Le Code Civil fixe une règlementation générale en matière de plantations : l’article 671 prévoit que tout arbre de plus de 2m de haut doit être planté à une distance minimale de 2m de la limite de la propriété voisine et que les arbres de moins de 2 m peuvent être plantés jusqu’à 0.50 m minimum de cette limite.
En cas de non-respect des hauteurs et distances, votre voisin peut demander l’arrachage ou l’étêtage de la plantation, litige qu’il est toujours préférable de régler à l’amiable. Mais il convient au préalable de se renseigner auprès des services municipaux afin de vérifier les documents d’urbanisme (le Plan d’Occupation des Sols) et le cas échéant, consulter les documents du lotissement ou le règlement de copropriété.
Le choix des essences est également important pour la bonne intégration dans le paysage naturel et le respect de l’équilibre écologique.
Il appartient aux propriétaires de haies débordant sur la voie publique de procéder à leur élagage. A défaut, les travaux sont réalisés par les services municipaux aux frais des propriétaires concernés.

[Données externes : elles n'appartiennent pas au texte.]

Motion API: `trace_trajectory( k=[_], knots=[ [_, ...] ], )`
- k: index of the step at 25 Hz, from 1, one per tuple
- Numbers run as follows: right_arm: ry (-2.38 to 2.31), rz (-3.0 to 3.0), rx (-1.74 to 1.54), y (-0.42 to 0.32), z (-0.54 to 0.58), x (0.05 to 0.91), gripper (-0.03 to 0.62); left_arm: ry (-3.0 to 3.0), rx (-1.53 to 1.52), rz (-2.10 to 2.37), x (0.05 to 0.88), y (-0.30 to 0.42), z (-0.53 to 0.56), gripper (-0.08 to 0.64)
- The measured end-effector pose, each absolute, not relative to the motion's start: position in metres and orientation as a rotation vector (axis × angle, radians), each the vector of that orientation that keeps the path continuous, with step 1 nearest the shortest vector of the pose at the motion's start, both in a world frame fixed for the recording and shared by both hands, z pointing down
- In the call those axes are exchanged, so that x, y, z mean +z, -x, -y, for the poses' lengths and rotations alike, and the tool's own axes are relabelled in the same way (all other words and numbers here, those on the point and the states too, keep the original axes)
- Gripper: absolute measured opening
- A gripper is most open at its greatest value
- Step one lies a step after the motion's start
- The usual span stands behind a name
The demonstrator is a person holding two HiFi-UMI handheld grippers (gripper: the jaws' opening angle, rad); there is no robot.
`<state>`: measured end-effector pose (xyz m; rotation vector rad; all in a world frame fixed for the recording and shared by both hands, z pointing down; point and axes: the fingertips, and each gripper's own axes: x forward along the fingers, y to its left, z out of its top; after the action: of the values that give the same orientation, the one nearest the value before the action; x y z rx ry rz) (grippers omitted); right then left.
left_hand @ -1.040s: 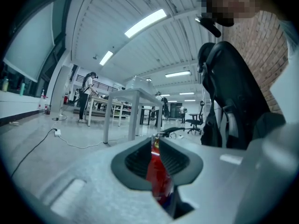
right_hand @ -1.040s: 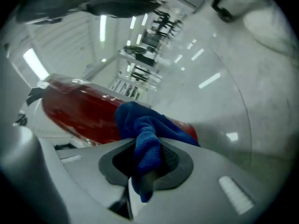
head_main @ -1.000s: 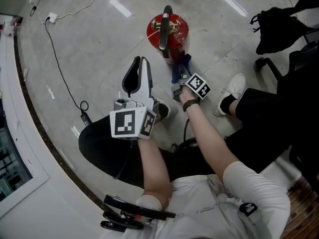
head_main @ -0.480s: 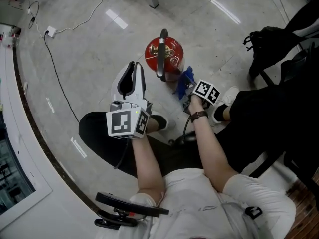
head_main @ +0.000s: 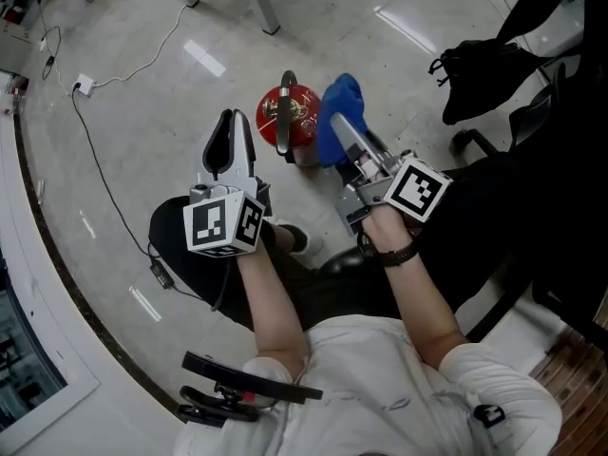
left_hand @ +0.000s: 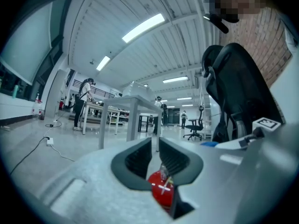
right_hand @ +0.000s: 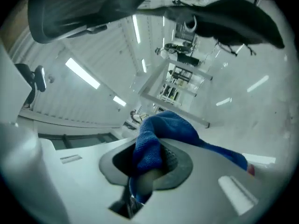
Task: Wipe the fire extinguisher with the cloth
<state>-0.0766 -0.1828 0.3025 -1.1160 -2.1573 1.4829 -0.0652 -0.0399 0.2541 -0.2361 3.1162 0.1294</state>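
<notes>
The red fire extinguisher (head_main: 302, 120) stands upright on the floor with its black handle (head_main: 283, 126) on top. My right gripper (head_main: 348, 137) is raised just to its right, shut on a bunched blue cloth (head_main: 339, 109). In the right gripper view the cloth (right_hand: 152, 143) fills the jaws and trails off to the right. My left gripper (head_main: 230, 126) hovers to the left of the extinguisher, apart from it, its jaws together with nothing between them. The left gripper view shows the extinguisher (left_hand: 162, 191) low down, beyond the jaw tips (left_hand: 155, 149).
Table legs (head_main: 258, 0) stand behind the extinguisher. A cable with a plug (head_main: 84, 85) runs across the floor at left. A black bag and chair (head_main: 494, 60) crowd the right side. My shoe (head_main: 291, 240) rests below the extinguisher. A white table (left_hand: 126, 108) and an office chair (left_hand: 194, 127) stand farther off.
My right gripper has lifted away from the extinguisher's lower side, carrying the blue cloth up beside its top. The left gripper has drifted slightly left, jaws unchanged.
</notes>
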Motion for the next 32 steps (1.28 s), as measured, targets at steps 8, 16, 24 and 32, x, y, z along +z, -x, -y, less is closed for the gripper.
trace_trajectory(
  k=[8, 16, 24, 32],
  knots=[
    [0.794, 2.444, 1.317, 0.069, 0.176, 0.398, 0.06, 0.204, 0.172, -3.125, 0.264, 0.055, 0.034, 0.049],
    [0.273, 1.992, 1.55, 0.081, 0.184, 0.636, 0.06, 0.196, 0.218, -3.168, 0.288, 0.048, 0.035, 0.049],
    [0.026, 1.787, 1.381, 0.068, 0.182, 0.793, 0.058, 0.217, 0.207, -3.209, 0.301, 0.044, 0.034, 0.051],
    [0.466, 1.999, 1.177, 0.123, 0.214, 0.613, 0.06, 0.204, 0.219, -3.19, 0.285, 0.047, 0.025, 0.051]
  ],
)
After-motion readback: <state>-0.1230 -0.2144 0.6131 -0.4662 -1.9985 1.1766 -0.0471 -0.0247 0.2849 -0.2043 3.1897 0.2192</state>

A noter également que dans le cadre du Plan d’Occupation des Sols, la collectivité peut décider du classement d’arbres isolés, haies, bois, forêts au titre « d’espaces boisés ». Dans ce cadre, tout abattage d’arbre devra faire l’objet d’une demande d’autorisation auprès du Maire.
Dans le cas d’arbres dangereux, un propriétaire peut être contraint d’abattre un arbre ou de procéder à son élagage.